Employee Experience (EX) is top of mind for most HR professionals today. According to a recent study of over 1,200 HR leaders across Australia, Canada, Germany, the UK, and US, 91% of practitioners say improving EX is a significant or critical priority. A full 95% claim that the priority their organizations put on EX has increased or significantly increased over the last 3 years with plans to invest more in their people and EX technology over the next year. That’s great news.
Despite the progress over the years, HR leaders still see hurdles and opportunities. Our study of HR leaders highlights their current objectives, the organizational tailwinds supporting their EX management efforts, and the headwinds that are slowing progress. What’s interesting is that many of the classic challenges (lack of funding, lack of executive support) don’t appear to be the biggest hurdles facing EX management today. The bigger opportunity, it seems, lies in developing the right skills and business leaders involving HR when turning insights into meaningful action.
What HR Professionals Are Focused On
EX Management programs help organizations solve a host of business challenges. Top HR objectives over the next 12 months include increasing employee engagement and productivity to talent attraction and hiring. Interestingly, reducing attrition - a historically ubiquitous priority - was the least endorsed objective.
When asked about EX Management specifically, designing better, more effective employee experiences topped the list, followed closely by improving employee journeys and enabling employees to deliver better customer experiences.
What’s Going Well
Across our global research and client work, it’s clear that organizations are getting better at listening to employees. It’s also clear that a majority of mid-sized to large organizations staff teams with dedicated Employee Experience responsibilities - such as employee listening, analytics and insights, and EX management strategy.
When asked about significant obstacles, neither lack of support nor lack of funding appear to be widespread issues. These are historically some of the most challenging obstacles to overcome and this is an important signal that support for EX Management efforts is increasing among senior decision makers and budget holders.
In fact, 90% of EX professionals stated that their CEOs strongly or very strongly champion EX, a clear signal that efforts to measure and improve employees’ experiences are championed at the very top of many organizations.
And an overwhelming majority of HR pros (85%) rate their organizations as either very effective or extremely effective at identifying aspects of EX that impact the organization’s Customer Experience - a clear acknowledgment of their inextricable link.
What Needs Improvement
Although a majority of EX teams own EX management and listening strategies, their ownership falls short at the moment that matters most: turning insight into action. Now, lack of ownership isn’t inherently bad, as many organizations wisely democratize action to leaders across the business. But interestingly, HR professionals who report below-average business performance of their company, are substantially less likely to own Action Planning and Change Management. In other words, there may be value in EX teams shepherding the organization through these essential activities.
HR pros acknowledge that EX-focused actions aren’t always easy to quantify. Among the obstacles, they cite lack of resources for analysis (52%) and lack of well-defined metrics (49%) as the most prominent.

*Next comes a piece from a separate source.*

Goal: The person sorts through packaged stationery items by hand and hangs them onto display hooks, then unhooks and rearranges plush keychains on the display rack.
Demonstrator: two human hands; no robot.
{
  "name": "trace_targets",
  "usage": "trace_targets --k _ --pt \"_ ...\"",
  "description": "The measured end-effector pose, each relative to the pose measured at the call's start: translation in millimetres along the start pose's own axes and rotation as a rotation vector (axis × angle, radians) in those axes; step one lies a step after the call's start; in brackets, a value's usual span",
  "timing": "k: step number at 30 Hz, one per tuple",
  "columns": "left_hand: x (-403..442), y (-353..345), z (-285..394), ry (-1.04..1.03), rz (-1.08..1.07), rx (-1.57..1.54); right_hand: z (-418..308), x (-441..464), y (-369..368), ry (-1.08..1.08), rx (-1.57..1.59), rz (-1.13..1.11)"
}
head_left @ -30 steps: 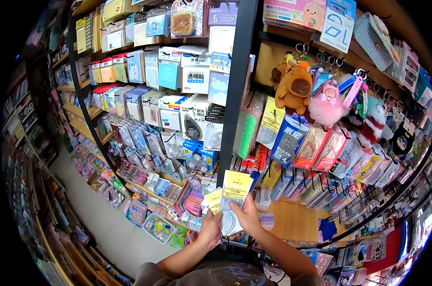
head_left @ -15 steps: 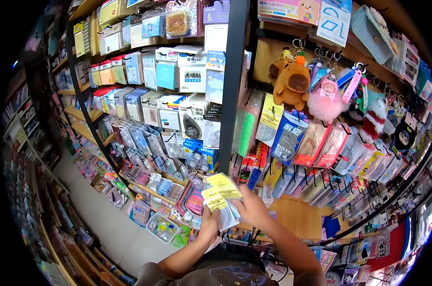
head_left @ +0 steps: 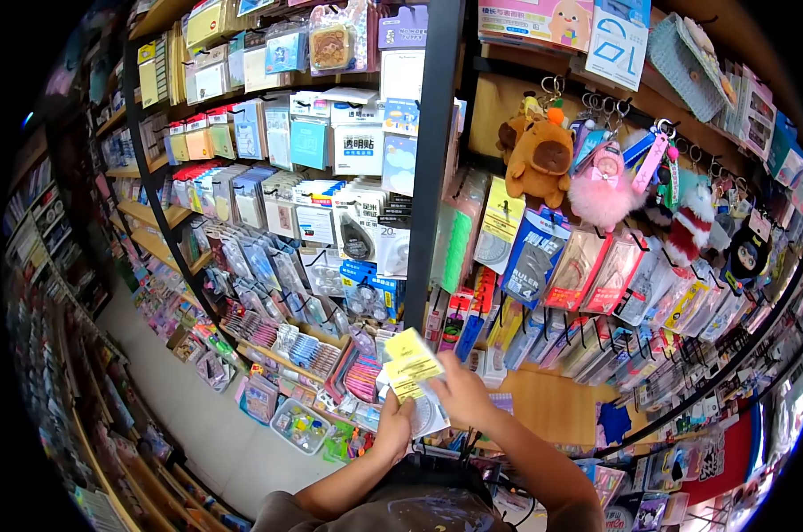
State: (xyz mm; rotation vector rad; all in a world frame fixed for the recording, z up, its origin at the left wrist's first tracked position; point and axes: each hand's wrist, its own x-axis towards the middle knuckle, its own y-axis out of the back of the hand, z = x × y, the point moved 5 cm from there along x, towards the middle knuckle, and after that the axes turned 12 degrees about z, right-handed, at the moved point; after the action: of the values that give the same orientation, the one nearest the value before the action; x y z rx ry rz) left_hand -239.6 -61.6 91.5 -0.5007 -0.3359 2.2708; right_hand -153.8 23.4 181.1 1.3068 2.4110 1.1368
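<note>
Two yellow-topped protractor packets overlap between my hands, low in the middle of the view. My left hand (head_left: 395,427) is closed on the lower protractor packet (head_left: 430,415), whose clear curved scale shows beneath the yellow card. The upper protractor packet (head_left: 410,347) lies tilted across it, and my right hand (head_left: 462,390) pinches it by its right side. A similar yellow-topped packet (head_left: 501,222) hangs on the rack above, beside a blue ruler set packet (head_left: 532,266).
A black shelf post (head_left: 432,177) rises just beyond my hands. Hooks of stationery packets hang on both sides. Plush keychains (head_left: 540,161) hang at upper right. A clear bin (head_left: 300,426) stands at lower left, and a wooden shelf (head_left: 552,408) lies to the right.
The upper packet first swung left and flat across the lower one in my right hand, then tilted up again. Both hands still hold the packets.
</note>
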Motion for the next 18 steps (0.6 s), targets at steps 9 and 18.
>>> trace_targets --k 9,18 --pt "-7.4 -10.0 -0.6 0.200 -0.050 -0.216 19.8 -9.6 -24.5 0.098 0.638 0.247" --pt "-16.4 -11.6 11.6 0.175 0.022 -0.014 17.9 -12.8 -25.8 0.081 0.849 0.380"
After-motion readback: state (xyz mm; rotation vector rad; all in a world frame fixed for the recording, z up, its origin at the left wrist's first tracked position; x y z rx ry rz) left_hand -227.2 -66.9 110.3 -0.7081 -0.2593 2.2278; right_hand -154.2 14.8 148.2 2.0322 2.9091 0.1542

Among stated challenges, nearly one-third of practitioners say a lack of critical EX skills is a significant obstacle. Similarly, when asked about the specific employee experiences in most need for improvement, formal training and development topped the list (34%). Both of these findings highlight HR’s acknowledgement of skills and internal development gaps - likely stemming from accelerating technologies like AI, which they point to as the greatest source of uncertainty their organizations currently face.
Three Tips to Progress EX Management
HR professionals are the stewards of their organization’s most prized and fundamental building block: its people. EX Management helps organizations nurture the most critical experiences and give employees a voice. But as the world continues to evolve, so must EX professionals and their efforts. Here are three practical tips to help HR and EX teams up their game for the future:
- Secure and showcase executive sponsorship. Every seasoned HR professional knows how critical executive buy in is. Creative efforts require funding and funding requires support. And interestingly, according to this study, a visible CEO champion increases the chance that EX teams are empowered to own change management. HR leaders can bolster support for their programs by explaining the value of EX within the context of current business challenges.
- Invest in change-management and action planning. Upskill EX practitioners and frontline managers in practical change methods (project planning, stakeholder mapping, adoption tactics) to close the gap between insight and impact. Although it’s useful (even essential) to scale change management and action planning to business leaders, there is value in leaning on HR to guide these efforts. As experts in people, HR professionals should shepherd their organizations through these essential activities, especially during times of change.
- Invest in “human skills” at all levels. AI and intelligent technologies will push organizations to redefine skills and jobs. But there are some uniquely human skills that are unlikely to go out of style anytime soon. Skills like active listening, demonstrating empathy, and storytelling with data are always going to be important as long as people work with and purchase from other people. Moreover, these skillsets are essential throughout change management and should be scaled across every level of the organization - from HR to the front-line to the C-suite.
Ultimately, listening to employees is necessary — but not sufficient. HR leaders should push EX programs beyond analytics into action: secure executive backing, build change-management capability, and equip managers to execute. When HR closes that loop, EX becomes a strategic advantage, not just a nice-to-have.